For Mona Jules learning Secwepemctsin — her first language and the language of the Secwepemc First Nations — took more than just the first few years of her life. She studied how to read and write it but her knowledge was stunted when her school teachers told her not to speak it any further.
Now 74, Jules is the Secwepemctsin language instructor at Thompson Rivers University. Last week she watched her 17 students celebrate their first year in the program as they work to grow the group of just 200 or so fluent Secwepemctsin speakers in the Kamloops area and become language teachers themselves.
For Jules, the relationship with her language was not always positive. Her treatment in a residential school made her struggle to appreciate it and not speak.
"Leaving the school, I felt ashamed, I felt inferior. I felt the language wasn’t valuable. The words of my grandmother (were) always in the back of my mind. She would always tell me ‘be proud of your language. You speak it no matter where you are. Never ever be ashamed of your language.’ So now I pass that information on to my grandchildren and speak to them as much as I can,” she says.

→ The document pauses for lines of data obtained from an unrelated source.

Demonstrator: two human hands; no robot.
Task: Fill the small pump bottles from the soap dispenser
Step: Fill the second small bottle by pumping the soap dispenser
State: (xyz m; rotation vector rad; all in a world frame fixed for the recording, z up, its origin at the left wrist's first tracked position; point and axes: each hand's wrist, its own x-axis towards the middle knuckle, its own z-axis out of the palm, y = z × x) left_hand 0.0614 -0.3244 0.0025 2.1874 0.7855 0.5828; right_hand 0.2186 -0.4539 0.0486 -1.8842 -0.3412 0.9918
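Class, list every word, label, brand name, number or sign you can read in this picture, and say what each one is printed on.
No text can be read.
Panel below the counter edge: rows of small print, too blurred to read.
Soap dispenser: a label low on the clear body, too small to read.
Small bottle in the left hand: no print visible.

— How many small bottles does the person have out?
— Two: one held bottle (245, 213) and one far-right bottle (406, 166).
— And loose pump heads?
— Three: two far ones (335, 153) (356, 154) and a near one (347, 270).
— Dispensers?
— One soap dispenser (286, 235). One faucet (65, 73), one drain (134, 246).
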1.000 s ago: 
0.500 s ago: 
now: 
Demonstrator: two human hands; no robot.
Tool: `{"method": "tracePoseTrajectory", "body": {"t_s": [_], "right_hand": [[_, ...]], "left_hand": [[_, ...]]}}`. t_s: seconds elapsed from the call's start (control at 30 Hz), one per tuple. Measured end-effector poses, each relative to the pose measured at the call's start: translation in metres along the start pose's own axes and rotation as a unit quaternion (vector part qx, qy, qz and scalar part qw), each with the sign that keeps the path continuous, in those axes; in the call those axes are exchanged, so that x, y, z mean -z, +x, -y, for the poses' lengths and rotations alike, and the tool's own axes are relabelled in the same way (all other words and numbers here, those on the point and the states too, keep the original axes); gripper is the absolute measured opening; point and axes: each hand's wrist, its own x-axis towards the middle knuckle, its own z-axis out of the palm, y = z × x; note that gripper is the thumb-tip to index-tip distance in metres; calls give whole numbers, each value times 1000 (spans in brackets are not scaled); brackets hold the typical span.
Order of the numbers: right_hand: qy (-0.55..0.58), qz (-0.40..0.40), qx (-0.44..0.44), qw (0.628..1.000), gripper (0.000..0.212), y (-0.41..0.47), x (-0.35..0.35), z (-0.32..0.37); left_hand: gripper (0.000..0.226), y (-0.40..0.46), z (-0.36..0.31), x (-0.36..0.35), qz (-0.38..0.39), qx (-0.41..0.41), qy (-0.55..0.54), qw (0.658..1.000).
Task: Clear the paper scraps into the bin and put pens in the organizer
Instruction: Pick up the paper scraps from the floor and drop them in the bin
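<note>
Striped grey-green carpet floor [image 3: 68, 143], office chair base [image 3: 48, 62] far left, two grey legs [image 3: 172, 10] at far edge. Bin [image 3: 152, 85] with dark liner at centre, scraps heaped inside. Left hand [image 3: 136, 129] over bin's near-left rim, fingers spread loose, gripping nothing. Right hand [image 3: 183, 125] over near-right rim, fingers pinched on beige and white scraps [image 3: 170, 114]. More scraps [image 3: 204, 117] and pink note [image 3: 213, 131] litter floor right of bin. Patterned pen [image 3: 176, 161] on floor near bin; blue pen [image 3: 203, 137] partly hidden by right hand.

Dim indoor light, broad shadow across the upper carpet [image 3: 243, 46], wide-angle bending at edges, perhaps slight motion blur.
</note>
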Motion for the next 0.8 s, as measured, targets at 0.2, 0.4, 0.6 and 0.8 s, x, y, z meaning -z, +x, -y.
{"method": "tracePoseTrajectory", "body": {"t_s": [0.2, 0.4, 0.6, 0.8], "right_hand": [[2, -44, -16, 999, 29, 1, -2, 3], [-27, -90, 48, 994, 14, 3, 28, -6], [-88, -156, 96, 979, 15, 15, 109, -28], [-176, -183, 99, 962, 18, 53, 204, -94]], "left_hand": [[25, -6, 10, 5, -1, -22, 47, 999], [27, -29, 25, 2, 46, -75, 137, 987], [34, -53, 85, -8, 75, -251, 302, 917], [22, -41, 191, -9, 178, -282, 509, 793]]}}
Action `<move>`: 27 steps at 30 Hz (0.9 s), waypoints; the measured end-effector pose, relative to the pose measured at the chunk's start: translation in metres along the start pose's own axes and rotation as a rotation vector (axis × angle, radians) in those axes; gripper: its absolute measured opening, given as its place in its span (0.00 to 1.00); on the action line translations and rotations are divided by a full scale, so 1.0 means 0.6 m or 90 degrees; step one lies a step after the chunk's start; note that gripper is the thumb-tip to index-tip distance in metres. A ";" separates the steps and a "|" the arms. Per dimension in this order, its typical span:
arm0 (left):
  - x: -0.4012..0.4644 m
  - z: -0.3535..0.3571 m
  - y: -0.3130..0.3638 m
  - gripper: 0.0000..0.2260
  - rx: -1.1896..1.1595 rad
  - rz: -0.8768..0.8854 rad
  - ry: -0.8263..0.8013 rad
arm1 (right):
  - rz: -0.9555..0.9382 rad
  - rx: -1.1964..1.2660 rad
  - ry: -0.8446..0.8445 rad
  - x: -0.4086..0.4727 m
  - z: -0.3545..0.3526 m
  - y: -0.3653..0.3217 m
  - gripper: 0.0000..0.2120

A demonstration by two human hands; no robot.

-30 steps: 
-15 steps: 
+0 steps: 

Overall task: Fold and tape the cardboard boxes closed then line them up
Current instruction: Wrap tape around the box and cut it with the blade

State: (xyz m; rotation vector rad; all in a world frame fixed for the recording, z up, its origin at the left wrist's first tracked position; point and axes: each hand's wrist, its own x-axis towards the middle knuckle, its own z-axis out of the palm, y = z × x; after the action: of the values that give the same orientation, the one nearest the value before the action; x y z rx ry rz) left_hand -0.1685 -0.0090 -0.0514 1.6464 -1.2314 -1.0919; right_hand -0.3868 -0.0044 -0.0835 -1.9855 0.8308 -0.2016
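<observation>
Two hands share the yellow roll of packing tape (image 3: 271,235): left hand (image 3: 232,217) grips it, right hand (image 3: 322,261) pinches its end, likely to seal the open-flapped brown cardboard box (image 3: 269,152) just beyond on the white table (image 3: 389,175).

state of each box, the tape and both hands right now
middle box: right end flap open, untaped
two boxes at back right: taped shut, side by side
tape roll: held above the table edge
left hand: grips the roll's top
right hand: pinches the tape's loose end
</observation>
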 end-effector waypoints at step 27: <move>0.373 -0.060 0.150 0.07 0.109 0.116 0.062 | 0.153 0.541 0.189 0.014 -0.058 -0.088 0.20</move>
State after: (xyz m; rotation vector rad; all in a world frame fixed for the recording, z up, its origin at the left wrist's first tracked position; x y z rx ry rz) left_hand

To honour her family and culture she continued studying. She became a researcher, a language assistant and carried out a lengthy career fostering Secwepemctsin. She recalls her own teacher, a 78-year-old who encouraged activities to learn words and phrasing. Jules says the woman would jump up on her chair or crawl around on the floor encouraging students to participate.
“She was very dynamic. She didn’t look at all over 50. She was very good. She would get on the floor and crawl around — do whatever. She’d have about 40 or 50 of us doing the same. You feel shy and unnatural at first in doing that. She would stand on her chair. She would say ‘okay you shouldn’t be doing this but there’s words for it,’” she says.
Jules retired from her career, but says it was only a few months until she 'got bored.'
"I saw the position offered here for over a year with nobody stepping up to teach so I decided to come back,” she says.
In teaching the language to both First Nations students and non-First Nation students, she uses a lot of repetition and routine. Jules teaches them show and tell through items such as plants and puppets.
First Nations Language Coordinator June Kelly says it doesn’t matter if students enter the program with a basic or advanced knowledge of the language; at the end of the day 'they’ll teach it to you' in the most immersive way possible. Repetitive speaking, writing and reading is coupled with traditional activities such as basket weaving and story-telling. The first words taught are the same as in other languages, how to introduce themselves with words and phrases such as hello (Weyt-k) and how are you? (Lé7-en-k tuc?).
It’s easy to see the students appreciate Jules’ knowledge of the topic. Each greet her or say goodbye to her with the newly-taught words. Yet despite keeping Secwepemctsin alive, Jules remains humble.
“It’s the students themselves. They have to put the hours in to study. They have to put the effort in. They have to have respect for the language and the people. It’s through their own efforts that they’re gaining the language,” she says. "I just present it because I was born with the language. I present it in honour of my grandparents and the other elders that I’ve worked with over the years. I have to thank them for prodding me on when I didn’t really want to speak the language."
To try and learn a few phrases yourself, go to FirstVoices.com to listen to Jules speak Secwepemctsin. Jules was one of nearly a dozen elders who worked with the Secwepemc Cultural Education Society and First Voices to create the database of the Secwepemctsin language that could be shared online and in a phone app.